Re: [libvirt] Network device abstraction aka virtual switch - V3

Thursday, 16 June 2011

Here are my previous comments to the earlier draft with
subject "migration of vnlink VMs":

  http://www.redhat.com/archives/libvir-list/2011-May/msg00160.html

Comments for this new draft inline ...

...
 -----Original Message-----
 From: libvir-list-bounces(a)redhat.com [mailto:libvir-list-
 bounces(a)redhat.com] On Behalf Of Laine Stump
 Sent: Sunday, June 12, 2011 5:29 PM
 To: Libvirt
 Subject: [libvirt] Network device abstraction aka virtual switch - V3

 This is a followup to
 https://www.redhat.com/archives/libvir-list/2011-April/msg00591.html
 (and an even earlier draft) which I alluded to here:

https://www.redhat.com/archives/libvir-list/2011-June/msg00383.html
...

 Network device abstraction aka virtual switch - V3
 ==================================================

 The <interface> element of a guest's domain config in libvirt has a
 <source> element that describes what resources on a host will be used
 to connect the guest's network interface to the rest of the
 world.

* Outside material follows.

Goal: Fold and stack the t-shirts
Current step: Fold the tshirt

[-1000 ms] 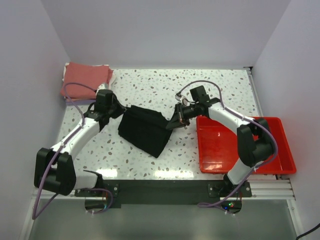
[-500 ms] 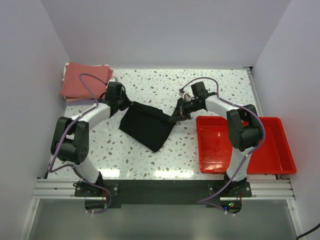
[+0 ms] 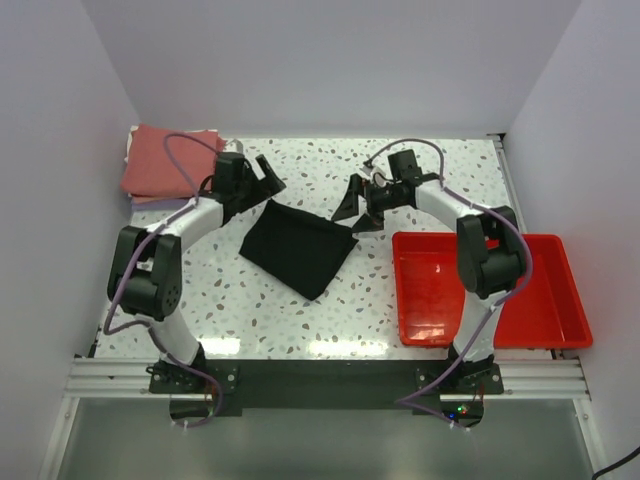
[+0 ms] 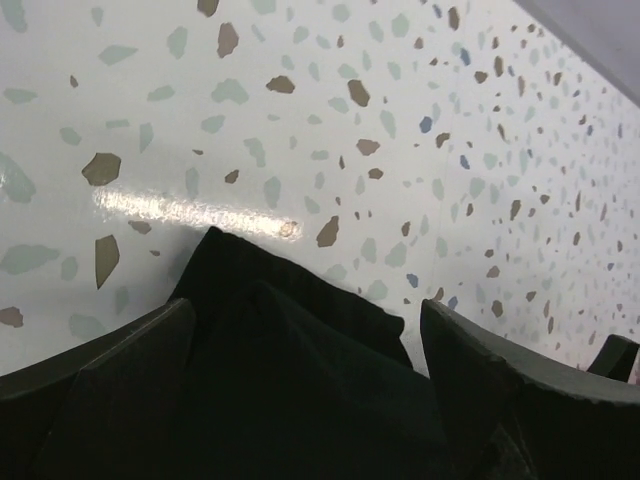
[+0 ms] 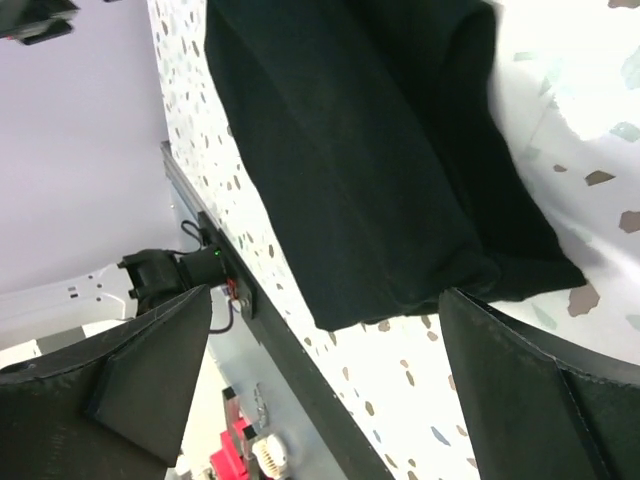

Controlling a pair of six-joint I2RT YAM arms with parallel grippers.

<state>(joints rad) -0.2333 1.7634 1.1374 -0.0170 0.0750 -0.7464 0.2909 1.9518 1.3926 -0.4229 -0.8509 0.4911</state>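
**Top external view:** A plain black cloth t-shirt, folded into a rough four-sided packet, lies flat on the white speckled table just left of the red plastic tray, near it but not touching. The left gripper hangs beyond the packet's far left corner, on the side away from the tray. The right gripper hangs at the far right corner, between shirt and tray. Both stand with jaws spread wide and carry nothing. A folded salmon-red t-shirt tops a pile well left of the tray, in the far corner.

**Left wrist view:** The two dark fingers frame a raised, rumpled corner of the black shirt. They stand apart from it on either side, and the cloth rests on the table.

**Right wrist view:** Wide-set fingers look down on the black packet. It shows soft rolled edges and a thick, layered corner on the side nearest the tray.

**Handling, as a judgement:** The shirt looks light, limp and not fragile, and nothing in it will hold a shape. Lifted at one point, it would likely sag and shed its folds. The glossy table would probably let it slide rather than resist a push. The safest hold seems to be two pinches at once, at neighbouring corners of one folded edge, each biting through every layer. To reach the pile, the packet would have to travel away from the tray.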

This is very flexible, allowing several different types of
 connection (virtual network, host bridge, direct macvtap connection to
 physical interface, qemu usermode, user-defined via an external
 script), but currently has the problem that unnecessary details of the
 host resources are embedded into the guest's config; if the guest is
 migrated to a different host, and that host has a different hardware
 or network config (or possibly the same hardware, but that hardware is
 currently in use by a different guest), the migration will fail.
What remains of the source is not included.